Re: filesystem corruption with "scsi: core: Reallocate device's budget map on queue depth change"

public inbox for linux-scsi@vger.kernel.org
 help / color / mirror / Atom feed

From: Damien Le Moal <damien.lemoal@opensource.wdc.com>
To: Ming Lei <ming.lei@redhat.com>
Cc: James Bottomley <jejb@linux.ibm.com>,
	John Garry <john.garry@huawei.com>,
	Andrea Righi <andrea.righi@canonical.com>,
	Martin Wilck <martin.wilck@suse.com>,
	Bart Van Assche <bvanassche@acm.org>,
	"Martin K. Petersen" <martin.petersen@oracle.com>,
	linux-scsi@vger.kernel.org, linux-kernel@vger.kernel.org
Subject: Re: filesystem corruption with "scsi: core: Reallocate device's budget map on queue depth change"
Date: Thu, 31 Mar 2022 15:12:09 +0900	[thread overview]
Message-ID: <9cdf5eb3-201d-254e-1404-54522131eeb0@opensource.wdc.com> (raw)
In-Reply-To: <YkUOip75R8DH613s@T590>

On 3/31/22 11:14, Ming Lei wrote:
> On Thu, Mar 31, 2022 at 07:30:35AM +0900, Damien Le Moal wrote:
>> On 3/30/22 22:48, Ming Lei wrote:
>>> On Wed, Mar 30, 2022 at 09:31:35AM -0400, James Bottomley wrote:
>>>> On Wed, 2022-03-30 at 13:59 +0100, John Garry wrote:
>>>>> On 30/03/2022 12:21, Andrea Righi wrote:
>>>>>> On Wed, Mar 30, 2022 at 11:38:02AM +0100, John Garry wrote:
>>>>>>> On 30/03/2022 11:11, Andrea Righi wrote:
>>>>>>>> Hello,
>>>>>>>>
>>>>>>>> after this commit I'm experiencing some filesystem corruptions
>>>>>>>> at boot on a power9 box with an aacraid controller.
>>>>>>>>
>>>>>>>> At the moment I'm running a 5.15.30 kernel; when the filesystem
>>>>>>>> is mounted at boot I see the following errors in the console:
>>>>>
>>>>> About "scsi: core: Reallocate device's budget map on queue depth
>>>>> change" being added to a stable kernel, I am not sure if this was
>>>>> really a fix  or just a memory optimisation.
>>>>
>>>> I can see how it becomes the problem: it frees and allocates a new
>>>> bitmap across a queue freeze, but bits in the old one might still be in
>>>> use.  This isn't a problem except when they return and we now possibly
>>>> see a tag greater than we think we can allocate coming back. 
>>>> Presumably we don't check this and we end up doing a write to
>>>> unallocated memory.
>>>>
>>>> I think if you want to reallocate on queue depth reduction, you might
>>>> have to drain the queue as well as freeze it.
>>>
>>> After queue is frozen, there can't be any in-flight request/scsi
>>> command, so the sbitmap is zeroed at that time, and safe to reallocate.
>>>
>>> The problem is aacraid specific, since the driver has hard limit
>>> of 256 queue depth, see aac_change_queue_depth().
>>
>> 256 is the scsi hard limit per device... Any SAS drive has the same limit
>> by default since there is no way to know the max queue depth of a scsi
>> disk.So what is special about aacraid ?
>>
> 
> I meant aac_change_queue_depth() sets hard limit of 256.
> 
> Yeah, for any hba driver which implements its own .change_queue_depth(),
> there may be one hard limit there.
> 
> So I still don't understand why you mention '256 is the scsi hard limit per
> device', and where is the code?

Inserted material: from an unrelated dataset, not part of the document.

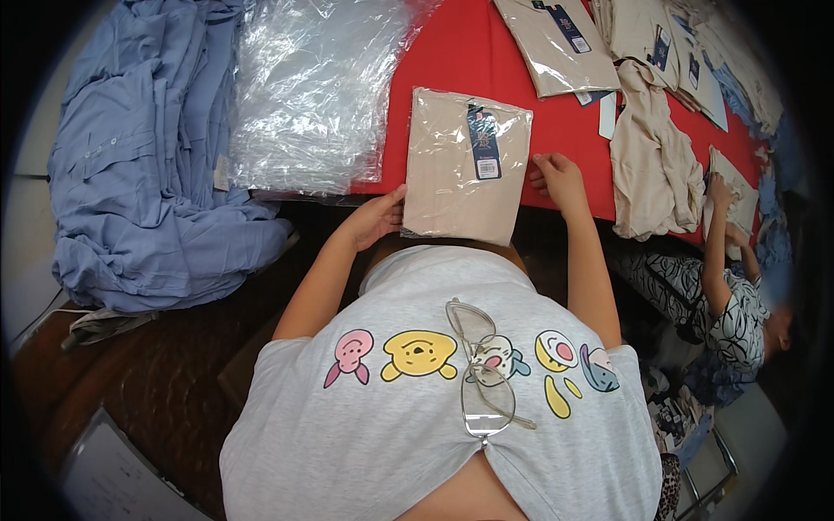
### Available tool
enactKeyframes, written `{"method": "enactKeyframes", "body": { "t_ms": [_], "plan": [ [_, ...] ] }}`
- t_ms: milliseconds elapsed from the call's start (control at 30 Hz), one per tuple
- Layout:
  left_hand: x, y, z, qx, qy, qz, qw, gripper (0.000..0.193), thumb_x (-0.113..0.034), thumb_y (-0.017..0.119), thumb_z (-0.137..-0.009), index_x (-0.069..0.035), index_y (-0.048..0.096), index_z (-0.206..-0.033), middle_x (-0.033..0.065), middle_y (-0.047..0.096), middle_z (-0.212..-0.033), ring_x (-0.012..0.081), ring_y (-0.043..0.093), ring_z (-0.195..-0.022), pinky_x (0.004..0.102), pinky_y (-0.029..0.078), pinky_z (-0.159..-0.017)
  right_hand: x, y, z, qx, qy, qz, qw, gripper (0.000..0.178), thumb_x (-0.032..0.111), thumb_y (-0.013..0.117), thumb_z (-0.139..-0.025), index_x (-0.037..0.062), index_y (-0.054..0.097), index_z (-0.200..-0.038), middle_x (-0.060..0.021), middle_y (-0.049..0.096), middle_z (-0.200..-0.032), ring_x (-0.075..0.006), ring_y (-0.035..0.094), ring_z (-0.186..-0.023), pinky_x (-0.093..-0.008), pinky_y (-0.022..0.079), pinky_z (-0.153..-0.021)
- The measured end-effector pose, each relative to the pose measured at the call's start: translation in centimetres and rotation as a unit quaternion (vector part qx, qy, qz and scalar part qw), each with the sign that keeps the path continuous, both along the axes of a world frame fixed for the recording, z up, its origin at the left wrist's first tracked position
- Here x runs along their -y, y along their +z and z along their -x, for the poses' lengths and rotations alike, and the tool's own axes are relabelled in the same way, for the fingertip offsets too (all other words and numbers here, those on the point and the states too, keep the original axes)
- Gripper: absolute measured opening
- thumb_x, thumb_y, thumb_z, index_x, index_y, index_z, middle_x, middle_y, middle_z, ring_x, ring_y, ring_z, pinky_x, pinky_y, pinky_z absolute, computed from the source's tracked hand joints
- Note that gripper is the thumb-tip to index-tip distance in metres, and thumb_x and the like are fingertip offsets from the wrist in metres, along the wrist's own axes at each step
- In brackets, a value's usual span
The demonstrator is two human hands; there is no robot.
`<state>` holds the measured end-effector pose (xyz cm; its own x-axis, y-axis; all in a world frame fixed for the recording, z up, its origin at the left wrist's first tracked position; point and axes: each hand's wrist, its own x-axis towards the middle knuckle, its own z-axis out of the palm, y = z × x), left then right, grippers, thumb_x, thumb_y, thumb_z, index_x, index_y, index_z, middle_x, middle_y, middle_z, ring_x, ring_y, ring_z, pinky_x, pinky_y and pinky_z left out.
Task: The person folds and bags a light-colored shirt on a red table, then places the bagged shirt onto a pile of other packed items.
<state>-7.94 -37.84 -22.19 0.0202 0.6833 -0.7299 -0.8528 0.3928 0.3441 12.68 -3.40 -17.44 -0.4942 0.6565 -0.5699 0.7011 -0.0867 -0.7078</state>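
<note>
A folded beige garment in a clear plastic bag point(439, 178) lies in front of me, its near end reaching past the edge of the red-covered table point(565, 130). A dark blue hang tag with a white label point(485, 143) shows through the plastic. At the bag's left edge, my left hand point(375, 221) grips it, with some fingers hidden by the side of the bag. My right hand point(560, 181) is close beside the right edge, fingers curled in with their tips near the plastic. Whether those fingers pinch the bag's clear margin cannot be made out.
Clear empty bags point(313, 104) lie to the left, beside a heap of blue shirts point(130, 174). Bagged beige garments point(556, 52) and a loose beige garment point(651, 156) lie to the right. A co-worker point(730, 295) handles another beige piece at the far right.
</note>
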Motion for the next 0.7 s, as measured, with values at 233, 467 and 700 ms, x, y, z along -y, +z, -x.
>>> {"method": "enactKeyframes", "body": {
  "t_ms": [233, 467, 700],
  "plan": [
    [-3.2, 1.2, -4.7, -0.251, -0.018, 0.003, 0.968, 0.051, -0.02, 0.077, -0.1, 0.006, 0.063, -0.142, 0.0157, 0.072, -0.134, 0.0252, 0.071, -0.119, 0.039, 0.055, -0.103, 3.6, 0.3, 1.9, -0.118, 0.023, 0.111, 0.987, 0.038, 0.011, 0.08, -0.095, -0.0014, 0.07, -0.13, -0.0121, 0.076, -0.12, -0.0191, 0.069, -0.112, -0.0345, 0.053, -0.1],
    [-5.9, 12.9, 0.8, -0.776, -0.029, -0.1, 0.622, 0.048, -0.001, 0.068, -0.092, -0.015, 0.073, -0.138, 0.0118, 0.073, -0.134, 0.0353, 0.069, -0.12, 0.0452, 0.051, -0.107, 2.0, 4.6, 1.2, -0.393, -0.038, 0.153, 0.906, 0.033, 0.011, 0.07, -0.1, -0.0022, 0.065, -0.131, -0.0138, 0.074, -0.125, -0.0225, 0.07, -0.116, -0.0389, 0.059, -0.099],
    [-9.3, 6.1, 6.6, -0.915, -0.291, -0.016, 0.281, 0.069, 0.007, 0.06, -0.09, -0.021, 0.062, -0.153, 0.0117, 0.047, -0.166, 0.0377, 0.041, -0.155, 0.0555, 0.032, -0.127, 0.5, -2.4, -1.4, -0.232, -0.152, 0.04, 0.96, 0.036, 0.014, 0.061, -0.106, -0.0018, 0.062, -0.138, -0.0151, 0.072, -0.127, -0.0264, 0.074, -0.108, -0.0399, 0.061, -0.092]
  ]
}}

If both .cma_per_lun and .can_queue are > 256
> and the driver uses default scsi_change_queue_depth() and sdev->tagged_supported
> is true, then user is free to change queue depth via /sys/block/$SDN/device/queue_depth
> to > 256. It is same for SAS, see sas_change_queue_depth().
> 
> Also I am pretty sure some type of scsi device is capable of supporting >256 queue
> depth, include sas, and sas usually has big queue depth.

Correct. The 256 hard limit comes from the old parallel scsi transport
which had only 8 bits for the tag value. Other SCSI transports do have
more bits for tags, allowing higher maximum.

That said, the scsi stack limits the max queue depth to 1024 (see
scsi_device_max_queue_depth(), and most drivers set can_queue to 256 or
less by default.

> 
> 
> Thanks,
> Ming
> 


-- 
Damien Le Moal
Western Digital Research

next prev parent reply	other threads:[~2022-03-31  6:12 UTC|newest]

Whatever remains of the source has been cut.